◆ Requirement
Among the lines below, list those containing the string "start".

◆ Supplied data
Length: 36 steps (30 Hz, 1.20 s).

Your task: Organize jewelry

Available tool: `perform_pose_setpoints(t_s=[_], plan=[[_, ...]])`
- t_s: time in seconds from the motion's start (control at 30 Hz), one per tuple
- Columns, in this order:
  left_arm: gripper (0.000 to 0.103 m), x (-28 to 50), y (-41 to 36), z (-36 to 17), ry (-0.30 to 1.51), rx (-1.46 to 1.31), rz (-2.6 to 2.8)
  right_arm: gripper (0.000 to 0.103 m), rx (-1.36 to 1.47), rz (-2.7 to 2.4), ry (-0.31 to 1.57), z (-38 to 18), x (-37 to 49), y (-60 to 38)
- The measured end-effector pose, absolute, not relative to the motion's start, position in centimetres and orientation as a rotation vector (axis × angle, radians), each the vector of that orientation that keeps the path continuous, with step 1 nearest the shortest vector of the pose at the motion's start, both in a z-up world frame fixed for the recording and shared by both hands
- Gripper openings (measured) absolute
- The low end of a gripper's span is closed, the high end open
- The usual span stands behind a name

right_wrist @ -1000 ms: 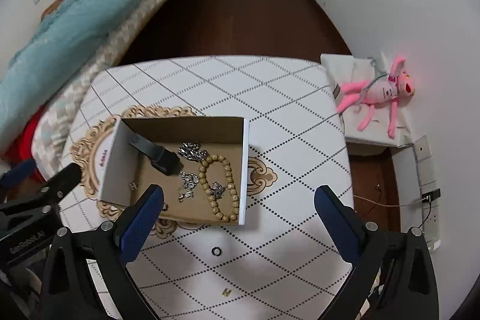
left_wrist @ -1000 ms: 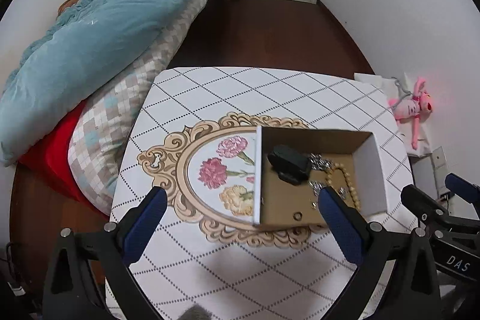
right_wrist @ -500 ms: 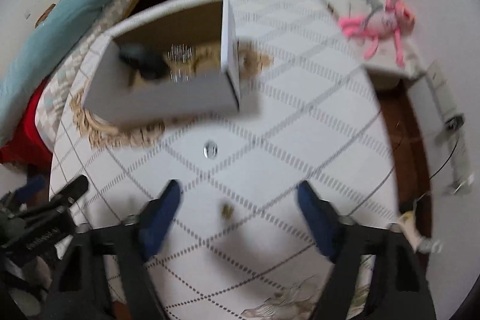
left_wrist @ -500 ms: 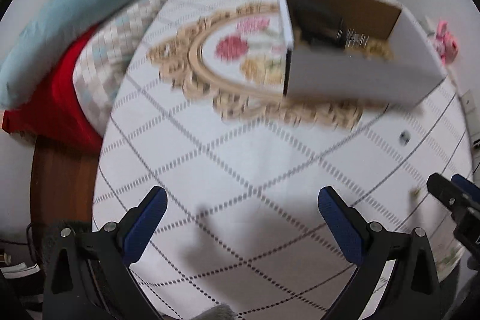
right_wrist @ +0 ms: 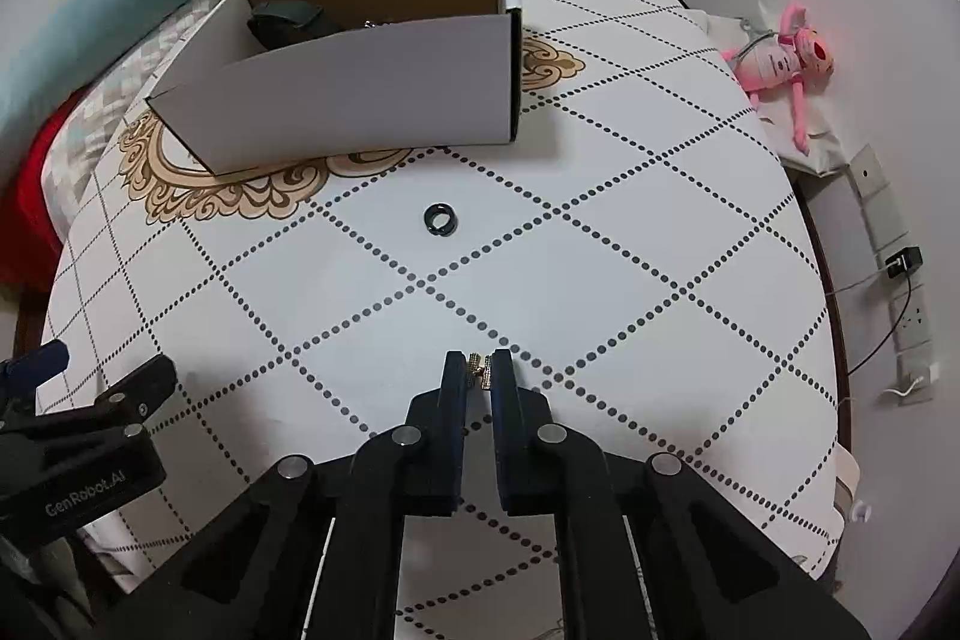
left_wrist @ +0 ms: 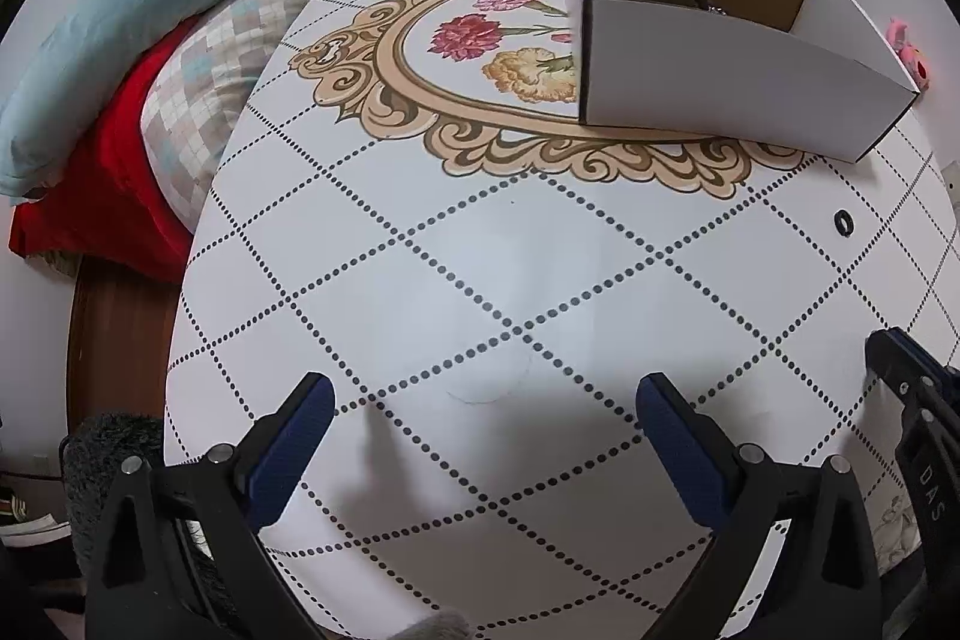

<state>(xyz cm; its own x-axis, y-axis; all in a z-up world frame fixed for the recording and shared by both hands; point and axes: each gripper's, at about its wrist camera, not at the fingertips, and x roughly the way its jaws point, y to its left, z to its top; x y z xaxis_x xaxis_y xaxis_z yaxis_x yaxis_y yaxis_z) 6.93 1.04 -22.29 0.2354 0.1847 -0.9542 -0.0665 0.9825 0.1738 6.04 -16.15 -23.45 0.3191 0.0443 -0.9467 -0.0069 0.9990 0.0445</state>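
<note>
Nearest, the right gripper [right_wrist: 478, 369] points down at the table [right_wrist: 630, 244]; its jaws have just been closing and now pinch a small gold piece [right_wrist: 477, 363] at their tips, right at the tabletop. To its left, the left gripper [left_wrist: 483, 445] hovers low with its jaws spread wide and nothing between them. Farther out, a black ring [right_wrist: 440, 218] lies alone on the cloth, near the box [right_wrist: 360, 94] but apart from it. Beyond, that open box sits on the floral print, holding a dark pouch [right_wrist: 282, 19] and some silvery chain [right_wrist: 375, 23]. Past the table's right edge lies a pink plush toy [right_wrist: 786, 58].
</note>
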Motion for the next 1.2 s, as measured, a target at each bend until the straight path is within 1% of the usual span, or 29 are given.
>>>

◆ Answer below
- t_s: time in seconds from the motion's start (control at 30 Hz), one per tuple
- The measured end-effector pose, absolute, not relative to the motion's start, position in centimetres and orientation as a rotation vector (axis × angle, radians), each the vector of that orientation that keeps the path continuous, with step 1 nearest the shortest vector of the pose at the motion's start, both in a z-up world frame fixed for the recording and shared by both hands

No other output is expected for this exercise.